Demokrasi seharusnya menjadi sarana untuk memberdayakan masyarakat. Dibandingkan dengan sistem lain, demokrasi adalah sistem yang paling mampu menghormati hak-hak warga negara dan mendorong kedaulatan rakyat. Prinsip-prinsip demokrasi yang mulia ini seharusnya diwujudkan melalui pemilihan langsung untuk membangun hubungan mutualisme antara pemimpin dan rakyat. Namun, realitasnya menunjukkan bahwa prinsip ini masih jauh dari tercapai. Banyak kepala daerah terpilih terlibat dalam tindak korupsi yang merugikan negara dan rakyatnya. Fenomena ini semakin menguat karena proses pemilihan kepala daerah seringkali tidak sesuai dengan harapan dan prinsip-prinsip demokrasi yang seharusnya diemban.
Kasus kecurangan dan korupsi yang melibatkan kepala daerah terus meningkat. Bahkan, menurut laporan terbaru, ratusan kepala daerah hasil Pilkada terjerat kasus korupsi. Hal ini menimbulkan pertanyaan mengapa demokrasi langsung tidak mampu memberikan kesejahteraan yang diharapkan, mengapa proses Pilkada sering kali bermasalah, dan mengapa kepemimpinan yang terpilih rentan terlibat dalam tindak korupsi. Faktanya, proses Pilkada banyak terdistorsi oleh transaksi politik, biaya politik yang tinggi, dan intervensi oleh DPRD. Selain itu, rendahnya pendapatan resmi seorang kepala daerah juga menjadi faktor penyebab utama korupsi di tingkat kepala daerah.
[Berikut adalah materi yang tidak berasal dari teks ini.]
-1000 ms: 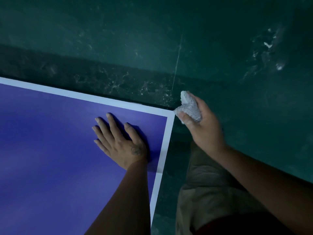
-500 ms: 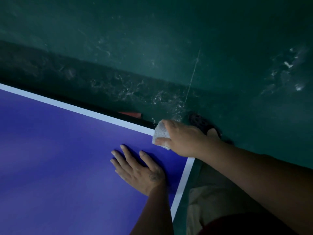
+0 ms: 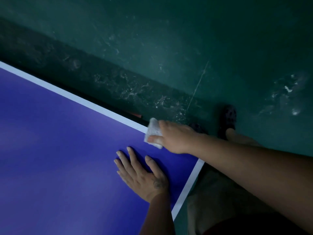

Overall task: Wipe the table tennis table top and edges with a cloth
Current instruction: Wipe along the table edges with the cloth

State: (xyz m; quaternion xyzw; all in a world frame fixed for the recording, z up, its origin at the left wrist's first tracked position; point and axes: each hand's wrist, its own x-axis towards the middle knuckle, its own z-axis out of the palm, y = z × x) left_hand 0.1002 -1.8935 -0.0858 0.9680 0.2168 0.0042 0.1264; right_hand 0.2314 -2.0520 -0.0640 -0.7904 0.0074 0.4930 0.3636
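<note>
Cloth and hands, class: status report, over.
Left hand flat on purple tabletop. Right hand grips white cloth on white edge line. No obstacle seen on top.

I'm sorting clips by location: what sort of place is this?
Probably an indoor sports hall or games room: a purple-blue table tennis table top with white edge lines over a scuffed dark green floor. The right hand holds a cloth on it.

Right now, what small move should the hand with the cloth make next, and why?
Probably slide the cloth leftward along the white edge line: the right hand pinches it on that line, while the left hand lies flat on the table, bracing.
</note>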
Kondisi ini menuntut perhatian serius dari para pemangku kebijakan untuk melakukan perubahan yang menyeluruh. Kurangi transaksi politik, biaya kampanye yang tidak wajar, dan tekanan dari DPRD dapat menjadi langkah awal untuk mengurangi tingkat korupsi dalam pilkada. Jika semua pihak, termasuk partai politik, calon kepala daerah, dan penyelenggara Pilkada, memahami dan berkomitmen untuk mengubah kondisi ini, maka harapan untuk menciptakan kepala daerah yang bersih dan berkualitas masih ada. Akhir kata, budaya politik dan kesejahteraan masyarakat juga perlu ditingkatkan agar demokrasi yang sehat dapat terwujud.